In summary, the problem I see is that we are setting people up for failure by not actually forcing them to gain the skills that the non-coddling real world will test. This even leaves many college graduates floundering. How do we fix it? Answer: Parenting.

Parents are the ones who can actually discipline their children from a young age. This means enforcing that the world is not a piece of cake, but that with hard work, is edible. Furthermore, it means giving children enough fall back help that when they don't succeed at everything, it is not the end of the world. This includes the admission that success in every direction is not guaranteed. Failure however should not be enjoyed, just accepted as a truth of a life filled with attempts. Teachers can sort of work on this, but the real responsibility is on the parents. If it is not backed from that direction, school will never succeed as it will seem like a place where the rules are different and harsher, and most normal children will react to that negatively.

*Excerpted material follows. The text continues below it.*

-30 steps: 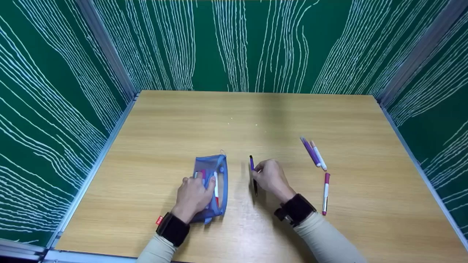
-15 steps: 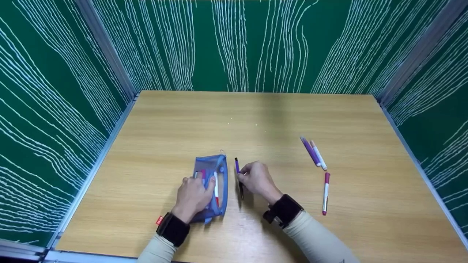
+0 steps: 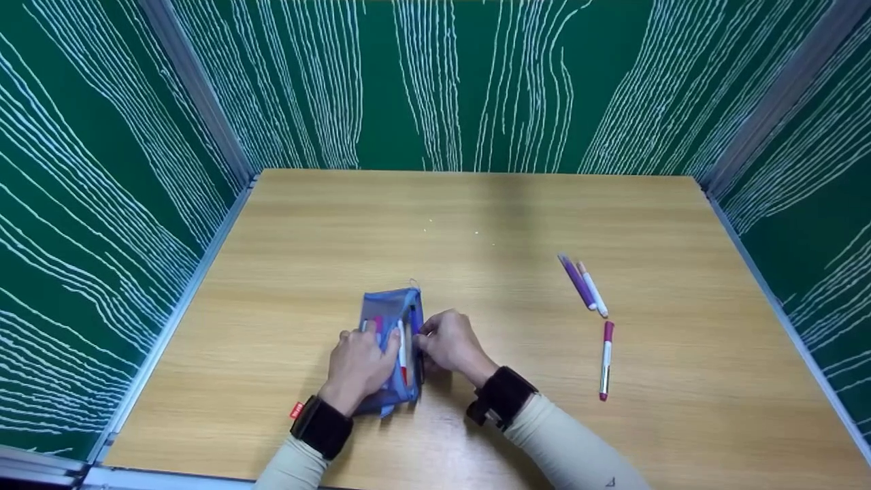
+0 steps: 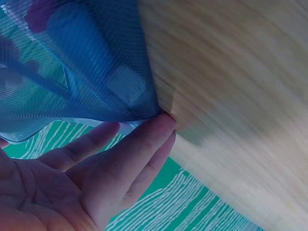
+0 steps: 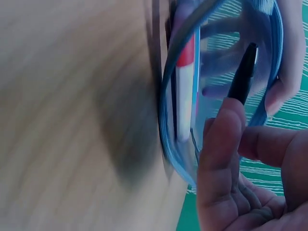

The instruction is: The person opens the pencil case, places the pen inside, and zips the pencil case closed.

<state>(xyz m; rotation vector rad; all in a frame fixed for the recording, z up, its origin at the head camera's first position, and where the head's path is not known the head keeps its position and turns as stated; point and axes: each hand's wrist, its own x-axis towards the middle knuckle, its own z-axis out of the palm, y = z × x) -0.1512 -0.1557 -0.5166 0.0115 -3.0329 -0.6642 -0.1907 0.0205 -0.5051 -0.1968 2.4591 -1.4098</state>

So, a solution seems to be not treating the symptoms; a troubled youth, but instead focusing on the cause; uneducated parents and a broken society. Sidenote: if parents did not have children before they were ready to be good parents, this could be mended. Treating the cause requires redefining what we consider success to be a broader range of activities. This requires a giant priority adjustment to work in practice. Particularly in America, we must confront the challenge of separating happiness and money. Hard work should be put into revitalizing the philosophy of having as much as you need and being aware of your advantages. With this finally accomplished -- on the unrealistic scale I'm practically touching Uranus right now -- we can then be real with our youth and give them the best possibilities to succeed given hard work and a solid safety net. To return to the STEM quandry it requires refurbishing the image of a scientist to be a desirable mate in an exciting and emotionally engaging field of work. That's on top of the other challenges.

It will be interesting to see if the US really does continue the way of Rome, in a landslide of laziness, impossible bureaucracy, and spread thin over countless war fronts. The parallels are surely adding up. Escaping the educational crisis does seem like a good way to fix ourselves up a bit, and if there's anything we can do it will come from a successful youth.